**WHAT IS REQUIRED**
Set down the material exactly. Keep every line.

******

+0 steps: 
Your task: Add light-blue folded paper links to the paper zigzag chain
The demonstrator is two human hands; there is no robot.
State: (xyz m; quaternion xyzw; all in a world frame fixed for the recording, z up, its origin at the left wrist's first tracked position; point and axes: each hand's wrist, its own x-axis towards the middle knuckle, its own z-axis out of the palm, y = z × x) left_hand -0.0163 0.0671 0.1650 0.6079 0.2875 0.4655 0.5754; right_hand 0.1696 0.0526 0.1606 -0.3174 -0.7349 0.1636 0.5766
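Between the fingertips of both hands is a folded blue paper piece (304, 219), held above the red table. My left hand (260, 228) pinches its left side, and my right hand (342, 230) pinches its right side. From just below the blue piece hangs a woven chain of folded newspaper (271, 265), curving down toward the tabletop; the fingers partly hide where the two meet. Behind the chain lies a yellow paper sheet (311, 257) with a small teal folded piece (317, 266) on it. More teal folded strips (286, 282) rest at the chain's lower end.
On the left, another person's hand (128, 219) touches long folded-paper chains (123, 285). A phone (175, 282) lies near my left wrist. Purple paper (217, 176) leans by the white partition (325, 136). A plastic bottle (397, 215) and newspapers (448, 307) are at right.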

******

**REPLY TO THE EXERCISE**
+0 steps: 
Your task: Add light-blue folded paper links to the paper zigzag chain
The demonstrator is two human hands; there is no robot.
State: (xyz m; quaternion xyzw; all in a world frame fixed for the recording, z up, its origin at the left wrist's first tracked position; point and axes: each hand's wrist, its own x-axis towards the middle knuckle, its own z-axis out of the palm, y = z × x) left_hand -0.0163 0.0671 0.1650 0.6079 0.2875 0.4655 0.5754; right_hand 0.1696 0.0526 0.1606 -0.3174 -0.7349 0.1636 0.5766
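Between the fingertips of both hands is a folded blue paper piece (304, 219), held above the red table. My left hand (260, 228) pinches its left side, and my right hand (342, 230) pinches its right side. From just below the blue piece hangs a woven chain of folded newspaper (271, 265), curving down toward the tabletop; the fingers partly hide where the two meet. Behind the chain lies a yellow paper sheet (311, 257) with a small teal folded piece (317, 266) on it. More teal folded strips (286, 282) rest at the chain's lower end.
On the left, another person's hand (128, 219) touches long folded-paper chains (123, 285). A phone (175, 282) lies near my left wrist. Purple paper (217, 176) leans by the white partition (325, 136). A plastic bottle (397, 215) and newspapers (448, 307) are at right.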

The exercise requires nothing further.